• [Try it]: How does the data below read from its first line through the line containing "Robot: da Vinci"? Print those lines exactly.

-- Data below follows --

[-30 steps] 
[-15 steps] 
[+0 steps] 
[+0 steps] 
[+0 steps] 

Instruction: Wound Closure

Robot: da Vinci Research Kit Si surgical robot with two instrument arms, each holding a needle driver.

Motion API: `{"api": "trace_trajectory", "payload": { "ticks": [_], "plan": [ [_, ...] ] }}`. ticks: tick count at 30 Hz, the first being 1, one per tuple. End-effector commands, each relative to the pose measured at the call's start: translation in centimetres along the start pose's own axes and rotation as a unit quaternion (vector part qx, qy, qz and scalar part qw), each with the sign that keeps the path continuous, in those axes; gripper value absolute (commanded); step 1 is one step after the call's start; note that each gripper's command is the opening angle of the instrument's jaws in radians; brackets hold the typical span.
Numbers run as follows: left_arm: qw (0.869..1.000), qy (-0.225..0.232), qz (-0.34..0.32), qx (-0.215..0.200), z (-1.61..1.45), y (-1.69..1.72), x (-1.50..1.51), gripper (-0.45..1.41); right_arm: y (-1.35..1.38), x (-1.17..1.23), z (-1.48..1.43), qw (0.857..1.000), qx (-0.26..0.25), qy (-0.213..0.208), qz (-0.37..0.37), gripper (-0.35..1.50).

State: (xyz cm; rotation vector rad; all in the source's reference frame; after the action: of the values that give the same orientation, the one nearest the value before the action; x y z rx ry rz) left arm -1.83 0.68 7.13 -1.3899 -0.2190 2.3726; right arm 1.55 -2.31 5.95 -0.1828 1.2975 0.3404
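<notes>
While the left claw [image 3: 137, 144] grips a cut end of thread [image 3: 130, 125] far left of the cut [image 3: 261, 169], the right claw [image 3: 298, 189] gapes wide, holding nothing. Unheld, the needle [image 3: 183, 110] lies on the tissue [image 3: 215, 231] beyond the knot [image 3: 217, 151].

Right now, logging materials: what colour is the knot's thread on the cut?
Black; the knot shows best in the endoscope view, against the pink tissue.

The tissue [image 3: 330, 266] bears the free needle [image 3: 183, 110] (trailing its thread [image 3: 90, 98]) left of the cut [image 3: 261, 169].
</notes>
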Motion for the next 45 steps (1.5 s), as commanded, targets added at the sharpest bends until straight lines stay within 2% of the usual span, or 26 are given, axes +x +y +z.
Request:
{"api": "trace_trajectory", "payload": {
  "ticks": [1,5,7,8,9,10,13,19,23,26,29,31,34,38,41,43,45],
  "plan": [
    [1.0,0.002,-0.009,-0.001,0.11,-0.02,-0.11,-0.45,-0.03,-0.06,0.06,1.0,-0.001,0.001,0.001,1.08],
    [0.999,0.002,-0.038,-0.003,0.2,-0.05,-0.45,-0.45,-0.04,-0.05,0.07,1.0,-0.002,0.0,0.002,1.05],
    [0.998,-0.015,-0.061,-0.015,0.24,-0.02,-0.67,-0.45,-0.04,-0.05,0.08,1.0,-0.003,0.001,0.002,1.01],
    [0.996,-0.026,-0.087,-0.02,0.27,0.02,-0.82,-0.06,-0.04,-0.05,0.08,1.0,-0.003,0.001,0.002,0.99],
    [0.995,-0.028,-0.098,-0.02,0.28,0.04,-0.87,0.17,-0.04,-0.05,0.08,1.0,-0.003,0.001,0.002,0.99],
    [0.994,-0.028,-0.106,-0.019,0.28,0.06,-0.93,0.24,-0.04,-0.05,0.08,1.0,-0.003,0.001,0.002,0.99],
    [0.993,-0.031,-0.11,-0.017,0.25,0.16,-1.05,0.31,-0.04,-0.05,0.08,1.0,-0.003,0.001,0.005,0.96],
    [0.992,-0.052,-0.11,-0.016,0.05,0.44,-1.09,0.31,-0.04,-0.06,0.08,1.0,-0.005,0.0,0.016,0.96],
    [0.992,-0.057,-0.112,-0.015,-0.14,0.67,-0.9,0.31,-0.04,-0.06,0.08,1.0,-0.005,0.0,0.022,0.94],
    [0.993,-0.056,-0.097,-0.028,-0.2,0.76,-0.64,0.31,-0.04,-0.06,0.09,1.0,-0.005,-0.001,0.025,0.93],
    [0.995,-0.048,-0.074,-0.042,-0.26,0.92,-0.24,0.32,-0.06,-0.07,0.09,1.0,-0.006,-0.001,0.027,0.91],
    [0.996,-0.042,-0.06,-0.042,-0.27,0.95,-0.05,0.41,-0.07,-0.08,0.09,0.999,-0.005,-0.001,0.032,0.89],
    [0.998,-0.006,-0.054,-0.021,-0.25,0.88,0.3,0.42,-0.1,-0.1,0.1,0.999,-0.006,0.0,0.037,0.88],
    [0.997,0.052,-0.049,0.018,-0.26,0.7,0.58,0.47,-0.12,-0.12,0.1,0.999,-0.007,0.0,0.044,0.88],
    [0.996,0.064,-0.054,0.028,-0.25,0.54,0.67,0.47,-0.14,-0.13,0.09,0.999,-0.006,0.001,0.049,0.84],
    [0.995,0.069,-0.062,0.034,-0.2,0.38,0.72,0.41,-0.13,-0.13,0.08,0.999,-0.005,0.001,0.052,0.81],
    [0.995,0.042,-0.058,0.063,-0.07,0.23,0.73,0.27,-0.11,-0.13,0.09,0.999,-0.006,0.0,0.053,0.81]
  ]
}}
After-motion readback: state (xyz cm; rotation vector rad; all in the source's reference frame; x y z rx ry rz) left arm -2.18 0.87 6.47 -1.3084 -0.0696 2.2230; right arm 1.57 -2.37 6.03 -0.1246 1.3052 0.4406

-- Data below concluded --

• [Exercise solution]:
[-30 steps] 
[-15 steps] 
[+0 steps] 
[+0 steps] 
[+0 steps] 

Instruction: Wound Closure

Robot: da Vinci Research Kit Si surgical robot with two instrument arms, each holding a needle driver.

The exercise is finished.